> [What the exercise asks]:
Write out the records that appear below, verbatim and complete, but without pictures.

> [Records supplied]:
*-*-*

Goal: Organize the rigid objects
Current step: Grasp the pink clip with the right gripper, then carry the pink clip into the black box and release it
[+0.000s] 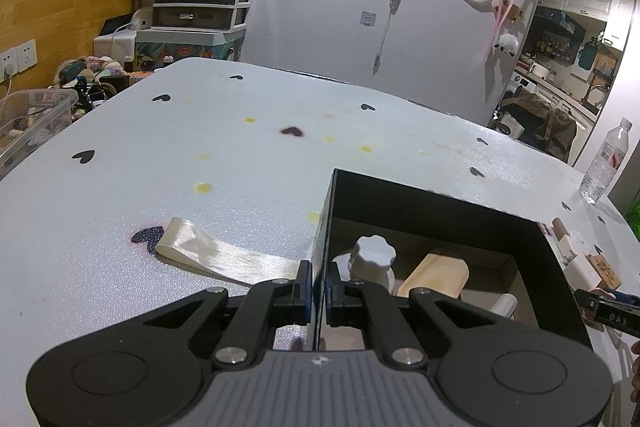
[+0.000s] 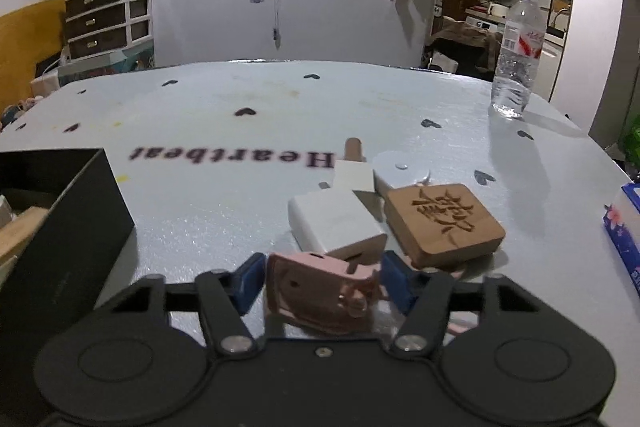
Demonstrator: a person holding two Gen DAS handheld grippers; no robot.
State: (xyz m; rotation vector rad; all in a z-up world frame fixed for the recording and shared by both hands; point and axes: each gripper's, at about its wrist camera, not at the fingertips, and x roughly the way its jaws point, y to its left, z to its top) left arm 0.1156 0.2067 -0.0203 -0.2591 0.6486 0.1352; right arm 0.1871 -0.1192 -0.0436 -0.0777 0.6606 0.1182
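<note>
1. Left gripper: fingers pinched right down on the near-left wall of the black box, one finger outside, one inside. Looks like it's there to steady the box while items go in.
2. Box sits near side of the bench, to the left of the loose pile. Already inside: a white knob-topped piece, a light wooden piece, and a white cylinder partly hidden by the rim.
3. Right gripper: fingers roughly half open, straddling the pink object. The blue pads sit just beside its two sides; can't see them pressing yet, so no firm hold.
4. Pink object lies flat on the bench at the near edge of the pile, closest of the remaining things, so likely the next pick.
5. Just beyond it: white charger block, touching or nearly touching the engraved wooden square on its right. Farther back, a second white block with a tan peg behind it.
6. Water bottle stands upright far right, well apart from the pile.
7. Cream ribbon strip lies left of the box, by the left fingers; soft, so probably not part of the sort.
8. Judgement: partway through; several rigid items are yet to be boxed.
</note>
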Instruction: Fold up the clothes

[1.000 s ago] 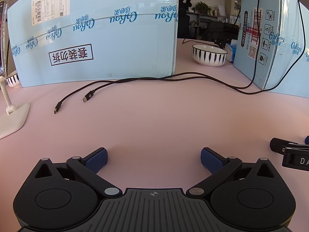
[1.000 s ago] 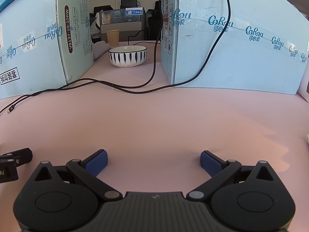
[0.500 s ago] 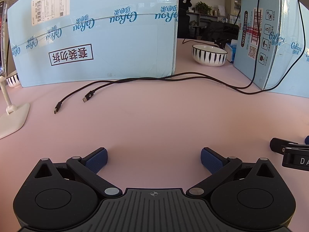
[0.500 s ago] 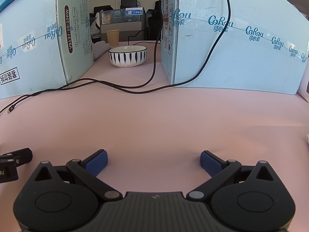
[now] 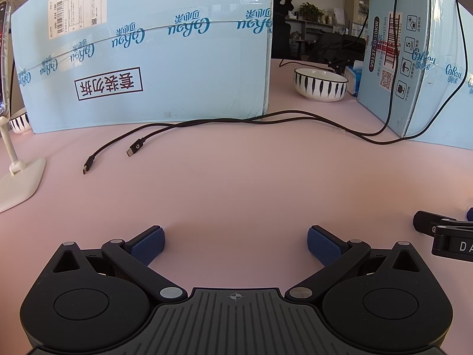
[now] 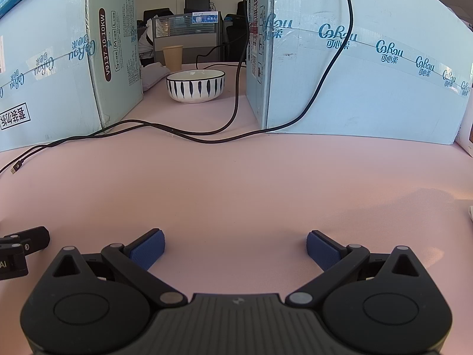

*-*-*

> [Response to the exercise]:
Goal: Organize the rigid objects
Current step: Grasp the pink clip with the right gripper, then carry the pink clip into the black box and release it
[+0.000s] 
[+0.000s] 
Demonstrator: a person holding two Gen DAS handheld grippers; no robot.
State: (xyz m; rotation vector rad; all in a z-up world frame fixed for the recording and shared by both hands; point and axes: each gripper's, at about its wrist camera, not at the fingertips, and x roughly the way its jaws point, y to its left, z to its top) left arm 0.1156 0.2067 -0.0203 -0.2591 0.6486 0.1352; right arm 0.1871 -0.1192 -0.0436 -0.0777 0.6606 0.1182
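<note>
1. Left gripper: fingers pinched right down on the near-left wall of the black box, one finger outside, one inside. Looks like it's there to steady the box while items go in.
2. Box sits near side of the bench, to the left of the loose pile. Already inside: a white knob-topped piece, a light wooden piece, and a white cylinder partly hidden by the rim.
3. Right gripper: fingers roughly half open, straddling the pink object. The blue pads sit just beside its two sides; can't see them pressing yet, so no firm hold.
4. Pink object lies flat on the bench at the near edge of the pile, closest of the remaining things, so likely the next pick.
5. Just beyond it: white charger block, touching or nearly touching the engraved wooden square on its right. Farther back, a second white block with a tan peg behind it.
6. Water bottle stands upright far right, well apart from the pile.
7. Cream ribbon strip lies left of the box, by the left fingers; soft, so probably not part of the sort.
8. Judgement: partway through; several rigid items are yet to be boxed.
</note>
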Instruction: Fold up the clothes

[1.000 s ago] 
[1.000 s ago] 
[0.500 s ago] 
[0.500 s ago] 
[now] 
[now] 

Nothing more remains for this exercise.